WHAT IS EXPECTED. Would you please copy each line of the listing that mentions "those"?

DATA SEGMENT.
Start of Block
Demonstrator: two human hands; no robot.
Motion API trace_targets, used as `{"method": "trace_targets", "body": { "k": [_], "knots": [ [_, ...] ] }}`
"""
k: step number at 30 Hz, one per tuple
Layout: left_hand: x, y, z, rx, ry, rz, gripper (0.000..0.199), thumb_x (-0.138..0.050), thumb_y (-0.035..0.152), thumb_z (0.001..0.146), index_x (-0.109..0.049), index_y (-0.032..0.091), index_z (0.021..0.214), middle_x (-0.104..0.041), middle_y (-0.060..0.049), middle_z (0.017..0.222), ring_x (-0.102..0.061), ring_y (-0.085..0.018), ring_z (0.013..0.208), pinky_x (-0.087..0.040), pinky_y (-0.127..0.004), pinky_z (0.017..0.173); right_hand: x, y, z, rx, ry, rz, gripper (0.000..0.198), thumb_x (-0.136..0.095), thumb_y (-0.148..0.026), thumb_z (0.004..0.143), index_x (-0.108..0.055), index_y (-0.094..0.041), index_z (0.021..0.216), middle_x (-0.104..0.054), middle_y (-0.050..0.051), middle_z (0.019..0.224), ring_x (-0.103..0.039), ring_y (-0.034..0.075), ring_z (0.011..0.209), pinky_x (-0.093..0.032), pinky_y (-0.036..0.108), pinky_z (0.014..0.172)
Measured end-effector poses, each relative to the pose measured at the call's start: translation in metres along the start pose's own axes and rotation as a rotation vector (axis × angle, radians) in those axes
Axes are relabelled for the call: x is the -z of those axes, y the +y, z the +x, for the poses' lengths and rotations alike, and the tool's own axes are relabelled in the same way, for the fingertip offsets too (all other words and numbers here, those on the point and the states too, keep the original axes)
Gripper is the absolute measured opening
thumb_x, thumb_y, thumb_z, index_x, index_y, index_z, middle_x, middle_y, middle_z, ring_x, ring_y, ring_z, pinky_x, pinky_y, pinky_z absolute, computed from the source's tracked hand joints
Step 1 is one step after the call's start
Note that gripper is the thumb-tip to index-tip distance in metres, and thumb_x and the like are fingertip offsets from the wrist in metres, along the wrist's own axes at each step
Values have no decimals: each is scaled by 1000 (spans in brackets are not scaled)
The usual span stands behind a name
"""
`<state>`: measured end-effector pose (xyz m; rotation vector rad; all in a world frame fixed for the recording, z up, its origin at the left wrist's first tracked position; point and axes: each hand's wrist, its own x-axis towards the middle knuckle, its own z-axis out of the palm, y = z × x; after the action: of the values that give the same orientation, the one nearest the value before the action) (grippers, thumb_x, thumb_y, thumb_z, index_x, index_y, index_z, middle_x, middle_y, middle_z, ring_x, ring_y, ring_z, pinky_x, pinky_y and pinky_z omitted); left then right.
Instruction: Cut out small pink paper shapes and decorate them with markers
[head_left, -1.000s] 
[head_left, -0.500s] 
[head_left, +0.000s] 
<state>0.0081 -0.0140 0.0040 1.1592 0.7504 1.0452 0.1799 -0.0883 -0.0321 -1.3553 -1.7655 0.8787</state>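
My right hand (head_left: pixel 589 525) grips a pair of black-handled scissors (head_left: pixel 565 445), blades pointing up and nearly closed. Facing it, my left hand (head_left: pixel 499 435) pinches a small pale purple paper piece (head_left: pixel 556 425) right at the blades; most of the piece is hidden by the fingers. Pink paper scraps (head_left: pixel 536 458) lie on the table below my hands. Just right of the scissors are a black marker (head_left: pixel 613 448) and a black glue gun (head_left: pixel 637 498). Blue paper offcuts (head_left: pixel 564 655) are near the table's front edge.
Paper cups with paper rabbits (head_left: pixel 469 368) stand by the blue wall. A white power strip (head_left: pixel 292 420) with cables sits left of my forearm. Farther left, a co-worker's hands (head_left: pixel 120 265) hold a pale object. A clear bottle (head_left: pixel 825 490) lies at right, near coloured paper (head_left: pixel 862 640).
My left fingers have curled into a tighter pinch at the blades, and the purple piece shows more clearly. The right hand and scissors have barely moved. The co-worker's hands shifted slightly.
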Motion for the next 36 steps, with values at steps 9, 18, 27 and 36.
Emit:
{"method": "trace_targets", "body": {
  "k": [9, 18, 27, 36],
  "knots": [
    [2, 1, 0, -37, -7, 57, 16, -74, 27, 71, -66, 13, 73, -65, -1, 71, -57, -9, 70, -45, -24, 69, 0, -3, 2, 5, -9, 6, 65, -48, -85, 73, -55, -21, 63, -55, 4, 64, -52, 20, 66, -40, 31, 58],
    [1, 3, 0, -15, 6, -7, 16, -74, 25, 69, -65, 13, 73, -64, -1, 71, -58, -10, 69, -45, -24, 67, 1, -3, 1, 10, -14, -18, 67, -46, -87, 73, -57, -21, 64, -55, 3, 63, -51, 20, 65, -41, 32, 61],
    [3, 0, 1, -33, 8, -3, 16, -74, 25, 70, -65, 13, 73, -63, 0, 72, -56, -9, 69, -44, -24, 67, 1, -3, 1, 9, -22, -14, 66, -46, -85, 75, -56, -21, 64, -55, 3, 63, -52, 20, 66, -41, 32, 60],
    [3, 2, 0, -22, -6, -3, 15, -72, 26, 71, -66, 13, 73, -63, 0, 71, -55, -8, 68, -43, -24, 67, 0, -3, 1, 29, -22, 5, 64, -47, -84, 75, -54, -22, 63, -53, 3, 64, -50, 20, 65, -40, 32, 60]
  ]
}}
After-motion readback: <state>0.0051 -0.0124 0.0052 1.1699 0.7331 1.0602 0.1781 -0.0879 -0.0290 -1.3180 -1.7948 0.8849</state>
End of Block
YOUR SOLUTION.
Measured end-effector poses, each relative to the pose measured at the call's start: translation in metres along the start pose's own axes and rotation as a rotation vector (axis × angle, radians) in those axes
Axes are relabelled for the call: x is the -z of those axes, y the +y, z the +x, for the poses' lengths and rotations alike, and the tool's own axes are relabelled in the same way, for the fingertip offsets too (all other words and numbers here, those on the point and the states too, keep the original axes)

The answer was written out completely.